Se levantó con un movimiento ágil, adelantó una pierna y lanzó el cuchillo.

Se oyó un sólo impacto, hueco, como de madera.

Conina se puso de pie y escudriñó la oscuridad. Por una vez, la sangre heroica que corría por sus venas, aniquilando todas las posibilidades de una vida vestida con batista rosa, se vio desconcertada.

—Acabo de asesinar a una caja de madera —dijo.

Rincewind asomó la cabeza por la esquina.

El Equipaje se alzaba en la calle húmeda, el cuchillo aún vibraba en su tapa, y miraba a Conina. Luego cambió ligeramente de posición, moviendo sus patitas en un complicado paso de tango, y contempló a Rincewind. El Equipaje no tenía facciones, sólo una cerradura y un par de bisagras, pero en cuestión de miradas superaba con creces a una roca cubierta de iguanas. Miraba mejor que una estatua de ojos de cristal. Si se trataba de expresar dolor y sentimientos traicionados, el Equipaje dejaba chiquito a un spaniel apaleado. De su superficie brotaban varias flechas y espadas rotas.

—¿Qué es eso? —siseó Conina.

—No es más que el Equipaje —explicó débilmente Rincewind.

—¿Es tuyo?

—No exactamente. Bueno, más o menos.

—¿Es peligroso?

El Equipaje se volvió para mirarla de nuevo.

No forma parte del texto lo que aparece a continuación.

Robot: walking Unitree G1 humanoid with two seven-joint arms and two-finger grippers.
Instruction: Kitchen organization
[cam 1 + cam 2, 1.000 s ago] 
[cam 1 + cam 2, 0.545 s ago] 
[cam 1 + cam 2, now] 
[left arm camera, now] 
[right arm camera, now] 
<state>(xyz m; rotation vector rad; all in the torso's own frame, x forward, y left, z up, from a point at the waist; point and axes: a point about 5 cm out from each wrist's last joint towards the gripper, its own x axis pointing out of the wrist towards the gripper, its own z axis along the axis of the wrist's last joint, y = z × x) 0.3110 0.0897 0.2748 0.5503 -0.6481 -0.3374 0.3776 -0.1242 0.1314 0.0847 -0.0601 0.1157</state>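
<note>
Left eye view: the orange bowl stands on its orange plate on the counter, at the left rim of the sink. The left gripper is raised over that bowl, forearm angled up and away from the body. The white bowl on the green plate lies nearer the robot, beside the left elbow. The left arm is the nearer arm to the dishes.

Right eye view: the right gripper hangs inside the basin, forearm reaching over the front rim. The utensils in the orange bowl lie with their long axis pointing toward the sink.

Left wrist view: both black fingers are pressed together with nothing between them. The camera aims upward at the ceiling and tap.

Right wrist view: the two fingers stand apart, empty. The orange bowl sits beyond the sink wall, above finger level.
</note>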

—Hay dos escuelas de pensamiento a ese respecto —respondió Rincewind—. Algunos dicen que es muy peligroso, y otros que es muy peligroso. ¿Qué opinas tú?

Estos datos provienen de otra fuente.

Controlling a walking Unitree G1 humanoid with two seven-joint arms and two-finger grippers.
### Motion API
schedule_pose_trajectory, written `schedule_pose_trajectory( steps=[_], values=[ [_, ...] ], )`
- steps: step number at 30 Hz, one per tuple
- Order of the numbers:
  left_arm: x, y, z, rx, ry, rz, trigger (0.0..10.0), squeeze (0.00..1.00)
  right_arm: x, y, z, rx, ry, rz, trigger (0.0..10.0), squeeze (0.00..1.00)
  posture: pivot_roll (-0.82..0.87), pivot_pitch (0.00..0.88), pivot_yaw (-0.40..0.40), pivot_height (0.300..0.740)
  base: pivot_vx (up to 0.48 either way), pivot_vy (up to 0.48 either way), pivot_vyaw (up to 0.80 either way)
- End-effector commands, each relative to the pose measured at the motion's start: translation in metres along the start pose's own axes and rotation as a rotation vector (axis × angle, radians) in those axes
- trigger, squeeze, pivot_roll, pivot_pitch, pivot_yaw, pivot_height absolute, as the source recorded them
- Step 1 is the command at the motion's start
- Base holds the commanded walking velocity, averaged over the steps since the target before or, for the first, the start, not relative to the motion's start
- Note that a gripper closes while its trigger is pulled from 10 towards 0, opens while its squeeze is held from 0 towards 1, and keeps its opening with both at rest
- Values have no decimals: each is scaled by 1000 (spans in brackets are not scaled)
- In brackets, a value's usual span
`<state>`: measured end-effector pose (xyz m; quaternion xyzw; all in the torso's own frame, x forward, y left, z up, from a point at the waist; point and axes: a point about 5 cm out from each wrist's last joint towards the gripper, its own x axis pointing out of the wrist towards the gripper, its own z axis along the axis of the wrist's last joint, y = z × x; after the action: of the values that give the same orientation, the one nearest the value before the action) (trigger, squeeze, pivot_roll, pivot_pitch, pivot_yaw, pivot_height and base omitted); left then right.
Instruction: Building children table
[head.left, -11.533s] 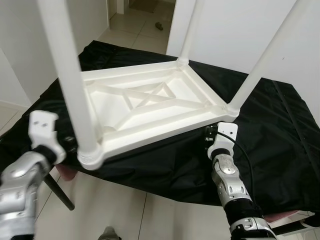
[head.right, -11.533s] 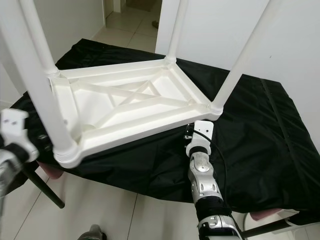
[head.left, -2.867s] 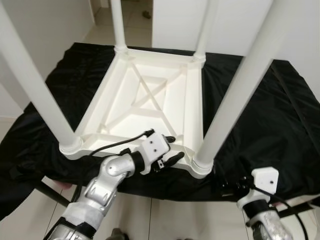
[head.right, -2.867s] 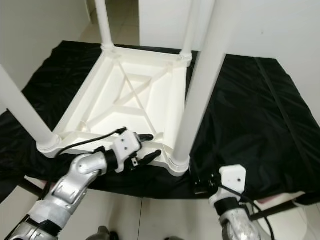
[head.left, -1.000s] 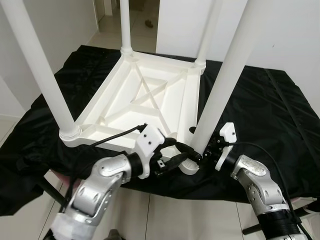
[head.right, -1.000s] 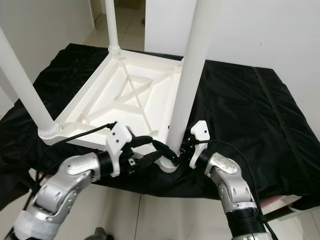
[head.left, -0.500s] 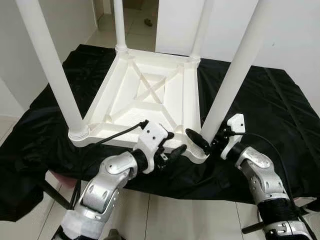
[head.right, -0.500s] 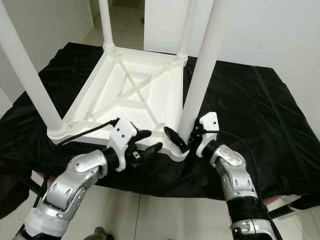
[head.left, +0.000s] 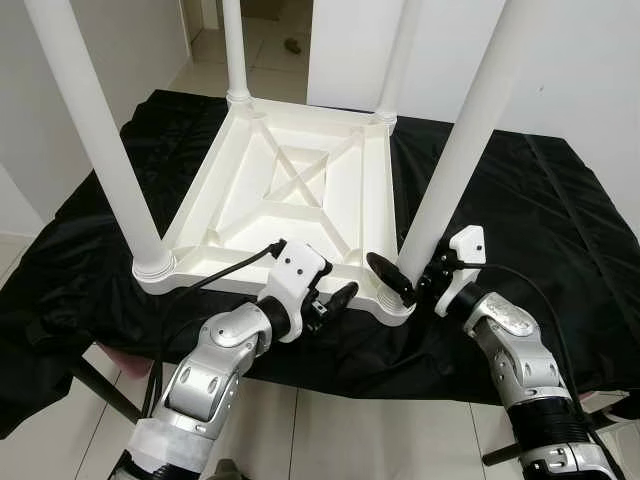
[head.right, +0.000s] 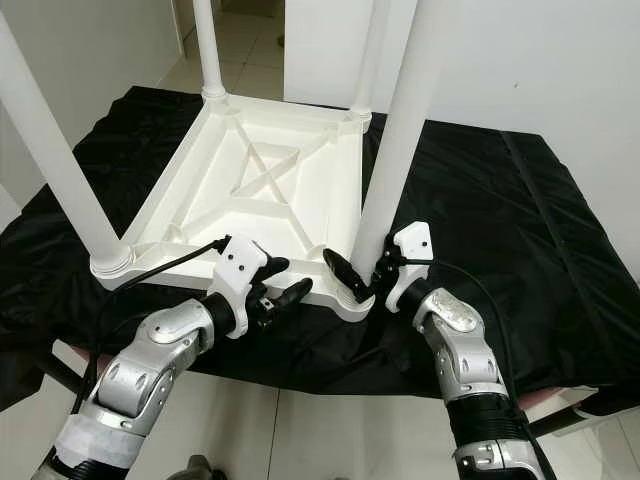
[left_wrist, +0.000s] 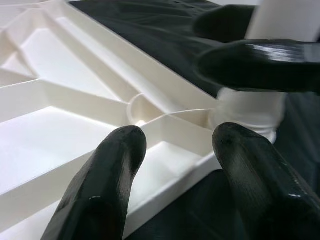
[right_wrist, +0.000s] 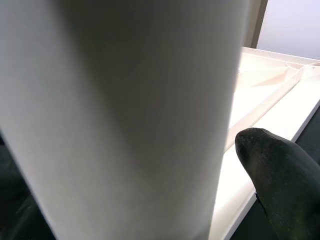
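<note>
While the white plastic table (head.left: 300, 190) lies upside down on the black cloth (head.left: 540, 220), all four legs pointing up, both grippers work at its near right corner. The right gripper (head.left: 400, 283) has its fingers spread around the base of the near right leg (head.left: 455, 150), one finger on the inner side and the leg close against the wrist camera, seemingly to steady or seat that leg in its socket (left_wrist: 247, 112); whether the fingers actually press the leg cannot be told. The left gripper (head.left: 330, 300) sits at the near edge of the tabletop frame just beside that corner, its two fingers (left_wrist: 107, 175) parted over the rim and gripping nothing, probably to hold the frame down against the push. The cloth covers a low work surface with dark metal legs (head.left: 100, 385), hanging wrinkled over its front. Beyond are pale floor tiles (head.left: 285, 80), white walls (head.left: 560, 70) and an open doorway.
</note>
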<state>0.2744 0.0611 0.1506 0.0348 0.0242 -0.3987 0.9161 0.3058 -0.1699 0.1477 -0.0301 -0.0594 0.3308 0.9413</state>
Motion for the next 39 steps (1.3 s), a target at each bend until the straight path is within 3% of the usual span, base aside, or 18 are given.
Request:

El Equipaje alzó su tapa un poquito.

Estaba hecho de madera de peral sabio, una planta tan mágica que casi se había extinguido del disco y sobrevivía sólo en uno o dos lugares. Era una especie de rododendro camenerio, sólo que no crecía en lugares donde habían caído bombas, sino en aquellos que habían visto grandes derroches de magia. Por tradición, los cayados de los magos se hacían de madera de peral sabio. Igual que el Equipaje.

Entre las capacidades mágicas del Equipaje había una bastante sencilla y directa: seguía a su propietario adoptado a cualquier lugar. No a cualquier lugar en un juego de dimensiones concreto, en un país, o en un universo, o en una vida. A cualquier lugar. Librarse de él resultaba tan sencillo como quitarse un resfriado de verano, y era considerablemente más desagradable.

El Equipaje era además el protector acérrimo de su dueño. En cambio, su relación con el resto de la creación era muy difícil de escribir, aunque se podría empezar con las palabras «maldad sanguinaria» y seguir de ahí para arriba.

Conina contempló la tapa. Se parecía mucho a una boca.

—Yo votaría por «Letalmente peligroso» —dijo.

—Le gustan las patatas fritas —sugirió Rincewind. Lo pensó mejor y aclaró—: Bueno, quizá eso sea un poco exagerado. ¿Digamos que come patatas fritas?

—¿Y qué hay de la gente?

—Eso también. Creo que, hasta ahora, unas quince personas.

—¿Eran buenas o malas?

—Cadáveres, dejémoslo ahí. Además, hace la colada: guardas la ropa dentro y sale lavada y planchada.

—¿Y cubierta de sangre?

—Eso es lo gracioso del asunto.

—¿Gracioso? —repitió Conina, cuyos ojos no se apartaban del Equipaje.

—Sí, porque… verás, el interior no es siempre igual, es multidimensional, y…

—¿Cómo se porta con las mujeres?

—Oh, no es selectivo. El año pasado se comió un libro de hechizos. Estuvo de mal humor tres días, y luego lo escupió.

—Es horrible —dijo Conina, y retrocedió.

—Oh, sí —asintió Rincewind—. No te quepa duda.

—¡Me refiero a su mirada!

—Se le da bien, ¿verdad?

Tenemos que partir hacia Klatch—dijo una voz desde el interior de la caja—. Necesitaremos uno de los barcos. Apodérate de él.

Rincewind miró hacia las sombras envueltas en niebla que poblaban las brumas, bajo el bosque de aparejos. Aquí y allá, un diminuto farol proyectaba una bolita de luz en la penumbra.

—Es difícil desobedecerle, ¿eh? —señaló Conina.

—Lo estoy intentando —replicó Rincewind.

El sudor le goteaba por la frente.

Subid a bordo ya —dijo el sombrero.

Los pies de Rincewind echaron a andar por voluntad propia.

—¿Por qué me haces esto? —gimió.

Porque no me queda más remedio. Créeme, habría preferido a un mago de octavo nivel. ¡Nadie debe usarme!

—¿Por qué no? Eres el sombrero de archicanciller.

Y a través de mí hablan todos los archicancilleres que en el mundo han sido. Soy la Universidad. Soy la Sabiduría. Soy el símbolo de la magia bajo el control del hombre… ¡y no seré usado por un rechicero! ¡No debe haber más rechiceros! ¡El mundo no soportaría la rechicería!